Line by line, restate the listing below without any change.

═════ Data excerpt

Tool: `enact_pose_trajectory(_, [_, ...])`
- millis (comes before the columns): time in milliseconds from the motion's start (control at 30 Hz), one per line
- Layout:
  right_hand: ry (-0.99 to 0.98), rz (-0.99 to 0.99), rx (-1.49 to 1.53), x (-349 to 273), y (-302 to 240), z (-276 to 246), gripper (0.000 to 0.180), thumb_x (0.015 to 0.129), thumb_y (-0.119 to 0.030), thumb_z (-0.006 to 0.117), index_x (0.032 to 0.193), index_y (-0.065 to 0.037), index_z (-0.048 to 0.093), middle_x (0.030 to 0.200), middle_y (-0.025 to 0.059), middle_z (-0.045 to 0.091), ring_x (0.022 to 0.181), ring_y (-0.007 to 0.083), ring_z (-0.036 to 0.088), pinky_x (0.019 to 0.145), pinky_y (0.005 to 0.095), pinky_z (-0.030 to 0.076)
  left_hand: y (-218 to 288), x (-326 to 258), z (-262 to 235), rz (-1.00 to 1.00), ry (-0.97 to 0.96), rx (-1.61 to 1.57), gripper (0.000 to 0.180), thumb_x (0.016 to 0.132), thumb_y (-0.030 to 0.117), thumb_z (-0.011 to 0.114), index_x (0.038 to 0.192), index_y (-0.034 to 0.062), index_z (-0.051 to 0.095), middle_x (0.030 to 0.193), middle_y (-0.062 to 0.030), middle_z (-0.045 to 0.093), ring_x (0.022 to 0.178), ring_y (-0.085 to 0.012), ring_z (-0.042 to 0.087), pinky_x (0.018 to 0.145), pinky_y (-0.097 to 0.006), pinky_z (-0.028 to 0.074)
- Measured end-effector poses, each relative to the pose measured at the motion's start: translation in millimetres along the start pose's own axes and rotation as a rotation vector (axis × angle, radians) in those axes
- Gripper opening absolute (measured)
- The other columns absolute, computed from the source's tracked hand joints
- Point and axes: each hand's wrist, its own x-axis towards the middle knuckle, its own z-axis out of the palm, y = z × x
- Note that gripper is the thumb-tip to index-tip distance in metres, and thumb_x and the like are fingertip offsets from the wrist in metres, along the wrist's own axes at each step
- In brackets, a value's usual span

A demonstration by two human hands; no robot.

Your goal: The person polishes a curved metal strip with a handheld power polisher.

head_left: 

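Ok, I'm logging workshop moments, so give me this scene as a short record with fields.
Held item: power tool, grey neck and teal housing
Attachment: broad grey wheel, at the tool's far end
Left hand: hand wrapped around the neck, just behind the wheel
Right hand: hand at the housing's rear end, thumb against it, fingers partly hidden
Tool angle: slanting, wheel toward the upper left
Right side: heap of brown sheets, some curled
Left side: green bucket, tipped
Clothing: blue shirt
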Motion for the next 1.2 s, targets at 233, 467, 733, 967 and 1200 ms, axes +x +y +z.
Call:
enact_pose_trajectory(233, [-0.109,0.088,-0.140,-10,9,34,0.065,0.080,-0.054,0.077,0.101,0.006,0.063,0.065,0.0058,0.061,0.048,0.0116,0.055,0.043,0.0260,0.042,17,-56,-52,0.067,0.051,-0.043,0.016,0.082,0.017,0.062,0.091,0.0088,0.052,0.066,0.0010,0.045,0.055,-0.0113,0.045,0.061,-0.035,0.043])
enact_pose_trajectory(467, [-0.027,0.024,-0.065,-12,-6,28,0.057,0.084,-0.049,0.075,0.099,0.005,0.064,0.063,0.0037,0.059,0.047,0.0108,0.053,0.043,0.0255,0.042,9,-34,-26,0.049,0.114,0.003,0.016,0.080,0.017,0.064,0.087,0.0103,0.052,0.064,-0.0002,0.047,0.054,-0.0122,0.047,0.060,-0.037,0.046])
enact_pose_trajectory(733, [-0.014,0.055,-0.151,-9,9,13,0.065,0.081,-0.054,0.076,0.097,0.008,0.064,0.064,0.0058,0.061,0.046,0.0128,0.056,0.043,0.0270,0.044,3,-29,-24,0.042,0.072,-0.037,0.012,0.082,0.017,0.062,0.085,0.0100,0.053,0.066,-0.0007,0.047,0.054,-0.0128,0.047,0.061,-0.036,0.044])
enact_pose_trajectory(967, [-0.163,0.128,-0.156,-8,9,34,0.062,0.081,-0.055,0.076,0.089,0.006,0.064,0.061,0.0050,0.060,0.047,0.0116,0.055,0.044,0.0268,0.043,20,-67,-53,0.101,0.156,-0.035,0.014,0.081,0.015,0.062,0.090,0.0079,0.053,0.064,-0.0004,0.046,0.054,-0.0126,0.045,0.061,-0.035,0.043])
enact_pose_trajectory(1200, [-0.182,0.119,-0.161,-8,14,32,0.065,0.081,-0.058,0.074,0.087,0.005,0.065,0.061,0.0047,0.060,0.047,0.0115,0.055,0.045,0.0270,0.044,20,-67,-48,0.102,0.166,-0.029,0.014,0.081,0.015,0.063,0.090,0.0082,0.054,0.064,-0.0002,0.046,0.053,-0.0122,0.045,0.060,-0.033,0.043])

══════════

■ Result of this exercise
Tool: `enact_pose_trajectory(_, [_, ...])`
- millis (comes before the columns): time in milliseconds from the motion's start (control at 30 Hz), one per line
- Layout:
  right_hand: ry (-0.99 to 0.98), rz (-0.99 to 0.99), rx (-1.49 to 1.53), x (-349 to 273), y (-302 to 240), z (-276 to 246), gripper (0.000 to 0.180), thumb_x (0.015 to 0.129), thumb_y (-0.119 to 0.030), thumb_z (-0.006 to 0.117), index_x (0.032 to 0.193), index_y (-0.065 to 0.037), index_z (-0.048 to 0.093), middle_x (0.030 to 0.200), middle_y (-0.025 to 0.059), middle_z (-0.045 to 0.091), ring_x (0.022 to 0.181), ring_y (-0.007 to 0.083), ring_z (-0.036 to 0.088), pinky_x (0.019 to 0.145), pinky_y (0.005 to 0.095), pinky_z (-0.030 to 0.076)
  left_hand: y (-218 to 288), x (-326 to 258), z (-262 to 235), rz (-1.00 to 1.00), ry (-0.97 to 0.96), rx (-1.61 to 1.57), gripper (0.000 to 0.180), thumb_x (0.016 to 0.132), thumb_y (-0.030 to 0.117), thumb_z (-0.011 to 0.114), index_x (0.038 to 0.192), index_y (-0.034 to 0.062), index_z (-0.051 to 0.095), middle_x (0.030 to 0.193), middle_y (-0.062 to 0.030), middle_z (-0.045 to 0.093), ring_x (0.022 to 0.178), ring_y (-0.085 to 0.012), ring_z (-0.042 to 0.087), pinky_x (0.018 to 0.145), pinky_y (-0.097 to 0.006), pinky_z (-0.028 to 0.074)
- Measured end-effector poses, each relative to the pose measured at the motion's start: translation in millimetres along the start pose's own axes and rotation as a rotation vector (axis × angle, radians) in those axes
- Gripper opening absolute (measured)
- The other columns absolute, computed from the source's tracked hand joints
- Point and axes: each hand's wrist, its own x-axis towards the middle knuckle, its own z-axis out of the palm, y = z × x
- Note that gripper is the thumb-tip to index-tip distance in metres, and thumb_x and the like are fingertip offsets from the wrist in metres, along the wrist's own axes at each step
- In brackets, a value's usual span

A demonstration by two human hands; no robot.

Your goal: The person polishes a curved metal strip with a handheld power polisher.

head_left: 

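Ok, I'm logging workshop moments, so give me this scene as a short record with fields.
Held item: power tool, grey neck and teal housing
Attachment: broad grey wheel, at the tool's far end
Left hand: hand wrapped around the neck, just behind the wheel
Right hand: hand at the housing's rear end, thumb against it, fingers partly hidden
Tool angle: slanting, wheel toward the upper left
Right side: heap of brown sheets, some curled
Left side: green bucket, tipped
Clothing: blue shirt
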Motion for the next 1.2 s, targets at 233, 467, 733, 967 and 1200 ms, axes +x +y +z.
Call:
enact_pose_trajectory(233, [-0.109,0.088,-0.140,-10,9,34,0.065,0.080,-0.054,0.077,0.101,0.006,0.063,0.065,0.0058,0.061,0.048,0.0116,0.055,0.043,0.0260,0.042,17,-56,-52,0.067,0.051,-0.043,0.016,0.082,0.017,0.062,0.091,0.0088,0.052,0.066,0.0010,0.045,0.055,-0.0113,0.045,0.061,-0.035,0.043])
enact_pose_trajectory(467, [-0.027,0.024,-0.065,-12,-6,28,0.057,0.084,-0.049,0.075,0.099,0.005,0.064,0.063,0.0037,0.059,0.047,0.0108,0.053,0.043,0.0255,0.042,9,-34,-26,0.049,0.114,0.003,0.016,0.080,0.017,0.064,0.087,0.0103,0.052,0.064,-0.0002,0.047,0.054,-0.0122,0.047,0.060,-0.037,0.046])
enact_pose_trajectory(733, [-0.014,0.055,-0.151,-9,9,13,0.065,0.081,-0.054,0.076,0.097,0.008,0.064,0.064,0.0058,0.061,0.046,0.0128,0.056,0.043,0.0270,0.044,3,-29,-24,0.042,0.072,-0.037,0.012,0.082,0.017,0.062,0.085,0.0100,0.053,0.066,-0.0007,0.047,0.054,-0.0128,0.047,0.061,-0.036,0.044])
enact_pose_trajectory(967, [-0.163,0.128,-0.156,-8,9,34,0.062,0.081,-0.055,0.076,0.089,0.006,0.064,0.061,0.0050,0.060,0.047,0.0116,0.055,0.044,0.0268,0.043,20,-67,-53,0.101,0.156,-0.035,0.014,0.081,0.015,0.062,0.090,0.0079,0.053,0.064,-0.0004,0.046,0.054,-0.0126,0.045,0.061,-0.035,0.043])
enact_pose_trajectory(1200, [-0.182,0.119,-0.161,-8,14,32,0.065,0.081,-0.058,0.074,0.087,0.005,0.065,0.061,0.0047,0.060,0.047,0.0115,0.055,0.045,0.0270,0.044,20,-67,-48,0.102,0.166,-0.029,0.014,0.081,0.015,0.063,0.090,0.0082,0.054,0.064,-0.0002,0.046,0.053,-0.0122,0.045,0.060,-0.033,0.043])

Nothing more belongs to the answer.